**Problem details:**
When you reach the line that contains "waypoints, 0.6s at", begin copying exactly and continue through the last line below. Do not copy pictures.

Records for this exercise: Begin

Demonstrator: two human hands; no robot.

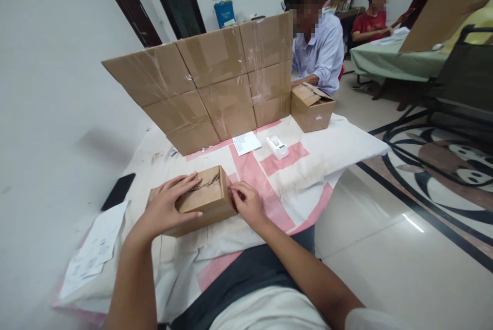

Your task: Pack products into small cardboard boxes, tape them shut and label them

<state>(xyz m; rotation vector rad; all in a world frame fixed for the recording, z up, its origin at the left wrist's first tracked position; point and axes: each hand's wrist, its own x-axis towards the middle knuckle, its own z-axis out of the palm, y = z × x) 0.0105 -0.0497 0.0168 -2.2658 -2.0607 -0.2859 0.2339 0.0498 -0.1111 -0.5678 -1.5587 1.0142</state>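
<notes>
A small brown cardboard box [208, 197] lies on the cloth-covered table in front of me, with a ragged dark tear mark along its top. My left hand [171, 201] rests over its left part, fingers stretched across the top and thumb along the near edge. At the box's right end, my right hand [246, 200] has its fingertips pinched together against the side. Whatever is between those fingertips is too small to make out. Beyond the box are a white tape dispenser [276, 147] and a white printed sheet [246, 143].
A tall taped cardboard panel [227, 78] stands across the table's far side. Right of it sits another carton [313, 109], beside a person in a light shirt [327, 42]. A black phone [118, 191] and printed papers [98, 243] lie at left. Another person sits farther back.
</notes>
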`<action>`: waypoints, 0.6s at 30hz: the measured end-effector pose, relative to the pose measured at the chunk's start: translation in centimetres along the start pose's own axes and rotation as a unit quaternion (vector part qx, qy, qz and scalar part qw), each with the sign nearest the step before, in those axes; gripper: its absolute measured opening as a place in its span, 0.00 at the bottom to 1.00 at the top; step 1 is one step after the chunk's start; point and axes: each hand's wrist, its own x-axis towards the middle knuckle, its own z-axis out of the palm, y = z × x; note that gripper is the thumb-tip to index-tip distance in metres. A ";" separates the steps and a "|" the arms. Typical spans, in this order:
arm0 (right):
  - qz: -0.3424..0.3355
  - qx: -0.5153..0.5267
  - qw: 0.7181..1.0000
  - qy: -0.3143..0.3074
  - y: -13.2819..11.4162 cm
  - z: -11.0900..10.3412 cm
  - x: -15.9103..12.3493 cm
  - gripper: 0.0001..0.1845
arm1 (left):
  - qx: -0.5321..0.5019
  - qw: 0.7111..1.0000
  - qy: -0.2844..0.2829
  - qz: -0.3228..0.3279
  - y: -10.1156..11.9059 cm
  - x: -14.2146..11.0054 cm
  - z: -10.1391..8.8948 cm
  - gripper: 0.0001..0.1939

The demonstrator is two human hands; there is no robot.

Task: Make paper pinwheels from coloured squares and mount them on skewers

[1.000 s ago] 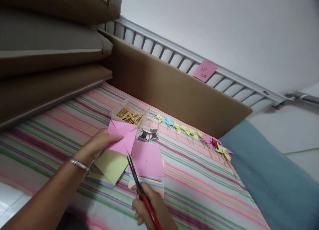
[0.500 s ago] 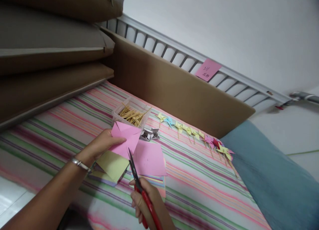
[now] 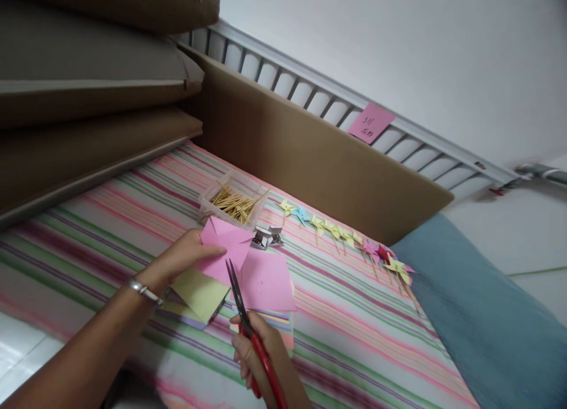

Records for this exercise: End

**Task output:**
`<action>`: waypoints, 0.6s at 30hz: the measured end-effector pose, relative to the pose measured at the chunk's start: translation in centimetres along the start pose's own axes and rotation as a unit quaternion (vector part qx, qy, qz and scalar part qw), each with the sign nearest the step before, in those axes; gripper: its absolute measured opening as a place in its span, 0.00 at the bottom to 1.00 at the top; step 1 is one step after the chunk's start; point and axes: each hand's wrist, its own x-axis towards the middle knuckle, its own z-axis out of the palm, y = z × x; note that gripper is the thumb-tip to index-tip distance in metres. A ";" separates the steps and a "|" the arms. Typical spans, in this order:
arm0 (right):
  - qz: -0.3424..0.3355
  - qx: -0.5153..0.5267
  - qw: 0.7181..1.0000
  - qy: -0.3143..0.3074
  - y: -13.2819..11.4162 cm
  - z: -11.0900..10.3412 cm
  - x: -15.9103..12.3493 cm
  - gripper: 0.0001..0.1845
arm1 (left):
  - qx: -0.5321..0.5019
  - qw: 0.7111..1.0000
  - qy: -0.2844..0.2829
  - qz: -0.3228..0.3279
  - y: -10.1156..11.9059 cm
  - x: -14.2146..11.0054 cm
  - z: -10.1391..8.8948 cm
  - gripper: 0.0001..0.1939

The demonstrator is two human hands; there is no robot.

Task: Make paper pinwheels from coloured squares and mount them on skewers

[1.000 s ago] 
[0.500 s ago] 
[now] 

This brings the exercise to completion.